§ **Work instructions**: Beginning with the line that contains "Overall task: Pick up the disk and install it" and concluding with the final line of the listing below, output each line exactly, and only those lines.

========================

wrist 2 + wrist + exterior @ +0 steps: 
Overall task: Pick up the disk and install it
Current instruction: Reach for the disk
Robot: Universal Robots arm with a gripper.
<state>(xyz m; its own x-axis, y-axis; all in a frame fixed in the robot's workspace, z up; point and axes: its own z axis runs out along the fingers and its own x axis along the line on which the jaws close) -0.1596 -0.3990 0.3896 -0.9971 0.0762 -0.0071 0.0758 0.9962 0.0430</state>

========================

§ **Finished task**:
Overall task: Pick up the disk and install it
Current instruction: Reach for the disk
Robot: Universal Robots arm with a gripper.
<state>(xyz m; its own x-axis, y-axis; all in a frame fixed in the robot's workspace, z up; point and axes: its own z axis runs out along the fingers and its own x axis along the line on which the jaws close) -0.1596 -0.3990 0.3896 -0.9971 0.0762 -0.0071 0.0758 0.9962 0.0430</state>

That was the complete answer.